Eye centre offers options

2017-04-19 06:00

An eye problem may be congenital or acquired. Most people who need glasses are near-sighted, far-sighted or have astigmatism. Most people will need glasses when they are older than 45 to 50 years, if the lense is no longer strong enough to focus light rays on the retina. Modern technology provides different options for those who do not want to wear glasses. The question remains: What is the right option for you?

1. Contact lenses:

Contact lenses are thin, transparent plastic lenses that are placed directly on the eye. Hard and soft lenses are available. Hard lenses are used for more serious eye problems and are more expensive, but can be used for +/- 2 years. Soft lenses are used for smaller eye problems, are more comfortable and can stay in the eye for extended periods of time.


No glasses.

Better peripheral vision than when wearing glasses.

No enlargement or diminution of the visual image.


Not all people can tolerate glass lenses, especially in dry climates.

Contact lenses must be removed regularly and be placed in a sterile liquid before you may put it in your eyes again.

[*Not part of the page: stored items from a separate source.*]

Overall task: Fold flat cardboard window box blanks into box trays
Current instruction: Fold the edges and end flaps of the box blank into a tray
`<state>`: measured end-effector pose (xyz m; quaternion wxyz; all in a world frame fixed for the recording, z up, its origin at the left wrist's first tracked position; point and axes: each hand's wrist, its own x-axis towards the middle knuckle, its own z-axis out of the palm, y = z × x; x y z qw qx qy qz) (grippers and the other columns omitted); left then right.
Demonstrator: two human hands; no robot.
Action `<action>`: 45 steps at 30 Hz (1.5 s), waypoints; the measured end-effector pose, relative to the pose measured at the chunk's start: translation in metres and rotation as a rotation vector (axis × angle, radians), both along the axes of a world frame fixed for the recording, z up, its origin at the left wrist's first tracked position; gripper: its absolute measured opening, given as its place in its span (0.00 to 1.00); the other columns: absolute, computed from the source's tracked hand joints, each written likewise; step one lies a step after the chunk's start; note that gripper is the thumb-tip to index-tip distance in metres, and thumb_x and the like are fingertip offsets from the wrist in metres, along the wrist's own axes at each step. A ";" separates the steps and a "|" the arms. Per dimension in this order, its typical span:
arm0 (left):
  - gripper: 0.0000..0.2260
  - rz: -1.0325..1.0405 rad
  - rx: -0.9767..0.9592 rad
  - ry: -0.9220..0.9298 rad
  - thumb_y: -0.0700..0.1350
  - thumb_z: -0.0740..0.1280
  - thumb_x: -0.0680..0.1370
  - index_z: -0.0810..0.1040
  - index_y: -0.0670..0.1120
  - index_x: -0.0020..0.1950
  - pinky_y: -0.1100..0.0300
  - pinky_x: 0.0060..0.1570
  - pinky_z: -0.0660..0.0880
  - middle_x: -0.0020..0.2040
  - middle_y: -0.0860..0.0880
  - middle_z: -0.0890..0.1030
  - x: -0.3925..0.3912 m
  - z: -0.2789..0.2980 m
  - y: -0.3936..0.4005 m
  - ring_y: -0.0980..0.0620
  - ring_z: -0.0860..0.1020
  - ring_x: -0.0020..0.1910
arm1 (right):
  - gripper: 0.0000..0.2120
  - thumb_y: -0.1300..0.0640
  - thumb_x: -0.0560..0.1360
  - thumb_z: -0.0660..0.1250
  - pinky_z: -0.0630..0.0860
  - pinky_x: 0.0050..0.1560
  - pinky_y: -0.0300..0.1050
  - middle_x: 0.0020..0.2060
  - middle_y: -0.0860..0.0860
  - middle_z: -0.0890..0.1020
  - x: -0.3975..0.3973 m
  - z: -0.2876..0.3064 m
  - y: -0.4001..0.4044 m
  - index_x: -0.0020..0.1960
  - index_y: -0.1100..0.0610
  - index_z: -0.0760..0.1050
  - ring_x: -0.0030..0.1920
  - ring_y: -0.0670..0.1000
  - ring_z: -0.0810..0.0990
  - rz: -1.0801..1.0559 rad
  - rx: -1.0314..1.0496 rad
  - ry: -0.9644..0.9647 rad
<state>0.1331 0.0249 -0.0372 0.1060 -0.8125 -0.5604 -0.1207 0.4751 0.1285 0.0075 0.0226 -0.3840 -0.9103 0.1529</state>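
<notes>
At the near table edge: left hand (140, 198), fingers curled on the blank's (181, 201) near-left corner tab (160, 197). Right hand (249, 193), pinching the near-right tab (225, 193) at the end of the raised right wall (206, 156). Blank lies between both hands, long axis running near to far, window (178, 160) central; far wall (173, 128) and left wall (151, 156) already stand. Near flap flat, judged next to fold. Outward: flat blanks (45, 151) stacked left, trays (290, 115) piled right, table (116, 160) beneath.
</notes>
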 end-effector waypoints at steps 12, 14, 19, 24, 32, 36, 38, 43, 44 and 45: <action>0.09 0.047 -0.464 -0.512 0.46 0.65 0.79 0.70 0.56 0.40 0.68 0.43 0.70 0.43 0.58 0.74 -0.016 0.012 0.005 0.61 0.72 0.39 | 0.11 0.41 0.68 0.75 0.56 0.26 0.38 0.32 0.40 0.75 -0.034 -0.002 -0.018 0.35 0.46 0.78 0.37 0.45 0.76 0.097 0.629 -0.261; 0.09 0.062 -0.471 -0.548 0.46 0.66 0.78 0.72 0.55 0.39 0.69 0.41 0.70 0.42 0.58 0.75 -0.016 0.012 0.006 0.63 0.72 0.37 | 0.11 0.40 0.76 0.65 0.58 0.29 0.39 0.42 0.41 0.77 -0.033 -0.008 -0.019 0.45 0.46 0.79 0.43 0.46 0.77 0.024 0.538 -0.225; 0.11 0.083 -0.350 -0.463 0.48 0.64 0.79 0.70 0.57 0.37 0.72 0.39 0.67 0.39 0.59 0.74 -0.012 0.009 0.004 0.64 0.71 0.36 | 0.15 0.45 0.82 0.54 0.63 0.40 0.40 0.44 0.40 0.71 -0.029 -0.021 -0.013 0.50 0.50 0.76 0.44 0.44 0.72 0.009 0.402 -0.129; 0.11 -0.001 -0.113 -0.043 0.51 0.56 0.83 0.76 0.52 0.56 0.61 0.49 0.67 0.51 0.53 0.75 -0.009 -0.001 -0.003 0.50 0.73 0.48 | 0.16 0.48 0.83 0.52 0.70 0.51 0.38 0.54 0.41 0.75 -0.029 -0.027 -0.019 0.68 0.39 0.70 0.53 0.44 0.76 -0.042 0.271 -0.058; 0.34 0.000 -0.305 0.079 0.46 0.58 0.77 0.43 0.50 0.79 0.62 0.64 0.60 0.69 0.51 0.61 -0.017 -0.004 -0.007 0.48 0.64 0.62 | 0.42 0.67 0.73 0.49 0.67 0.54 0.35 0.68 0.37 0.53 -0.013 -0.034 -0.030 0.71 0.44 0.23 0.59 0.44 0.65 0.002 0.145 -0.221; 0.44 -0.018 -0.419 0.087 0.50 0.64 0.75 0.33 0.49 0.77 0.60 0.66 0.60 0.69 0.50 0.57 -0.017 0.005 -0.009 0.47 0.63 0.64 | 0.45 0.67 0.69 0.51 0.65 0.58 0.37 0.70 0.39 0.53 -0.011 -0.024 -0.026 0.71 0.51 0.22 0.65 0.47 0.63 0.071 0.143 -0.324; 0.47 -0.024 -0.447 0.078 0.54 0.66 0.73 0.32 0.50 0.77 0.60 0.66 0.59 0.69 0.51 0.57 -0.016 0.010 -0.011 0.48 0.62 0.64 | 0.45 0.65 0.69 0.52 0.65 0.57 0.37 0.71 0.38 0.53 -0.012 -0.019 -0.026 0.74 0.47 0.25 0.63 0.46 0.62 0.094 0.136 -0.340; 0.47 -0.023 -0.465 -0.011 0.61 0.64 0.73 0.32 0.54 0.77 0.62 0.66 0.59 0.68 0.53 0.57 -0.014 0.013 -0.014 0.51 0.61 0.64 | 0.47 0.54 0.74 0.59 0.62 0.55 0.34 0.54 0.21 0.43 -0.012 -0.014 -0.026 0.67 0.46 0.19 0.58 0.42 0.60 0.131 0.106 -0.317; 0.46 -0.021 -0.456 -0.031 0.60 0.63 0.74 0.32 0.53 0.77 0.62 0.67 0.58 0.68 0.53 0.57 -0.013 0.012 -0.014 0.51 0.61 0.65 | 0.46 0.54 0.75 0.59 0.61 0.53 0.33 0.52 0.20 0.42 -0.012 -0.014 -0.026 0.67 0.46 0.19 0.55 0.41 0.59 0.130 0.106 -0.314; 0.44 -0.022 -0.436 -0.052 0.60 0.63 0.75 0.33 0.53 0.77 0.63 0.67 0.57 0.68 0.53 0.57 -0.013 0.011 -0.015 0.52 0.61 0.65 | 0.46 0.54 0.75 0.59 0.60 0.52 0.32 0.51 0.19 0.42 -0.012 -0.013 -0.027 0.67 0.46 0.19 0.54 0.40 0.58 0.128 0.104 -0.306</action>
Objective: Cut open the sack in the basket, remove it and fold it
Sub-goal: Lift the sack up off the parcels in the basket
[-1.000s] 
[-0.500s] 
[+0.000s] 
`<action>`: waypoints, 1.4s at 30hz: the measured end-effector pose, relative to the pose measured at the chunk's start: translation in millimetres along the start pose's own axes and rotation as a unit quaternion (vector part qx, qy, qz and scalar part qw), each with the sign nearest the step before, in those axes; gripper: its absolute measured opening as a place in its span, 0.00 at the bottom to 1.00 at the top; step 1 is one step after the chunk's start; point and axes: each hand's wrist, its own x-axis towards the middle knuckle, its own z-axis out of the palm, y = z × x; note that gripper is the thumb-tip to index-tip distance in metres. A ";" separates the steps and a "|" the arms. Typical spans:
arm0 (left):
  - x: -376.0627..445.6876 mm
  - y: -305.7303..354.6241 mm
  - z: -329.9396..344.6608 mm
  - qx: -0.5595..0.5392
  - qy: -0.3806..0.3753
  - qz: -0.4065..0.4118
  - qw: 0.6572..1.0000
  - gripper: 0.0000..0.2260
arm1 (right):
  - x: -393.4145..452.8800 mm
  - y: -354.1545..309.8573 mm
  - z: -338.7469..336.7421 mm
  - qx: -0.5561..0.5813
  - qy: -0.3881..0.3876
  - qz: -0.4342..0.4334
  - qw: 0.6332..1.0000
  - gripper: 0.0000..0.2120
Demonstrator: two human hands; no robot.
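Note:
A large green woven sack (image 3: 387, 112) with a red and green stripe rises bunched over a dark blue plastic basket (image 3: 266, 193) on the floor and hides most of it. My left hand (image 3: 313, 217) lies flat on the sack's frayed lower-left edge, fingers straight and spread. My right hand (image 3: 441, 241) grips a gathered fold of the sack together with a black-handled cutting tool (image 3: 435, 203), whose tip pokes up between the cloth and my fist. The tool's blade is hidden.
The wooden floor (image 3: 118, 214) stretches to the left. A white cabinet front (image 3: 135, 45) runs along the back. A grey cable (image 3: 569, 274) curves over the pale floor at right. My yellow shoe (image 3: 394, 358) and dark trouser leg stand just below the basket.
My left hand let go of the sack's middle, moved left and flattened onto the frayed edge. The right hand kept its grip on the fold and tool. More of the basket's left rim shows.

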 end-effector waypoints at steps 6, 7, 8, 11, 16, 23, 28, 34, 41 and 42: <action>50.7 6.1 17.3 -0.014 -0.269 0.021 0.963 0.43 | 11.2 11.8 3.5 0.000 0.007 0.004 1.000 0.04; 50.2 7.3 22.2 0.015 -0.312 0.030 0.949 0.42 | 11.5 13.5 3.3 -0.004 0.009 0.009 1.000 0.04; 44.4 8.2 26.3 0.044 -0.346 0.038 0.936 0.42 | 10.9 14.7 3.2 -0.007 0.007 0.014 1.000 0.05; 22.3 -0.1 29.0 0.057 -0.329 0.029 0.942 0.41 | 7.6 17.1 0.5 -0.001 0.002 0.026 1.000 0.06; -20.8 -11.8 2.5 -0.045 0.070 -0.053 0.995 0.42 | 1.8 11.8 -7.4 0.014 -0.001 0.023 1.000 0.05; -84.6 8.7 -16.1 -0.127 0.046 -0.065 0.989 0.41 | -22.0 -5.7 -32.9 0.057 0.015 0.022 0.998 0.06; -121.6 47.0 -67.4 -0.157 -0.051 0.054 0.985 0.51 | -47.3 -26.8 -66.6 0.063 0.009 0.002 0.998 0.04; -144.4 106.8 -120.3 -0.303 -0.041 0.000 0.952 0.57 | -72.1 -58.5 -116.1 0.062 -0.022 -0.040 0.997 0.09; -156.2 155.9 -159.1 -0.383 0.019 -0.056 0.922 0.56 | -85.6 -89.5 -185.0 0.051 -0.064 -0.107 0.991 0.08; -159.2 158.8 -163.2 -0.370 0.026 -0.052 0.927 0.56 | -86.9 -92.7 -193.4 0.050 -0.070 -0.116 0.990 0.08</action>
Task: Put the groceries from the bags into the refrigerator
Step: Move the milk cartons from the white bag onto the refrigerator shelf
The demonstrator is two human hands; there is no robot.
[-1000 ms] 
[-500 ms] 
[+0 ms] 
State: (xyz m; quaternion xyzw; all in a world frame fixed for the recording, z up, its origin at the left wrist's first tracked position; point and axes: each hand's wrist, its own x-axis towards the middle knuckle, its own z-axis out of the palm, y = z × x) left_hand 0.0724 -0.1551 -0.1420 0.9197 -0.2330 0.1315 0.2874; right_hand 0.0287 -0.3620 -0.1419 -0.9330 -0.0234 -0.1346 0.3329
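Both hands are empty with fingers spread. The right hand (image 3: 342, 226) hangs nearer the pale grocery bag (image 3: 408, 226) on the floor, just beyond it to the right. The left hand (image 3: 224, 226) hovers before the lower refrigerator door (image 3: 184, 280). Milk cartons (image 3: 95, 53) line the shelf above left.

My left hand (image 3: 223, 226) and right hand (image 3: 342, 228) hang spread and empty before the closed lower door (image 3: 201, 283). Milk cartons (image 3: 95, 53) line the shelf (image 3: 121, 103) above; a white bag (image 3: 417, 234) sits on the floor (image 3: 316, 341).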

Wearing contact lenses for long periods of time may cause eye infections, dry eyes and lowered provision of oxygen to the eye.

2. Laser:

With laser, the curve of the cornea is permanently changed in order for the patient to not have to wear glasses or contact lenses any more. Laser can correct near-sightedness, far-sightedness and astigmatism. Laser is ideal for patients older than 21 years who cannot endure contact lenses.


No glasses needed for +/- 35 to 40 years.

Patients do not have to change or clean contact lenses regularly.


Some patients’ corneas are too thin for laser.

Most medical aids do not pay for laser.

Some patients need a second laser procedure later.

3. Lens implant:

Modern multi-focal lenses can be implanted in the eye so that a patient does not have to wear glasses any more. Multi-focal lenses have different zones for near and far vision. Multi-focal lenses are ideal for older patients who already have cataracts.


No glasses are needed for near or far vision.

Most medical aids pay for lense implants.


Some patients have lower contrast vision and see ‘halos’ in twilight.

Most medical aids require additional payment on the implant of multi-focal lenses.

Research is done on corneal implants and accommodative lenses.

The ideal option for each patient depends on his or her age, occupation, hobbies, specific needs and funds. It is best to make an appointment with your nearest ophthalmologist or optometrist to discuss your specific needs and options.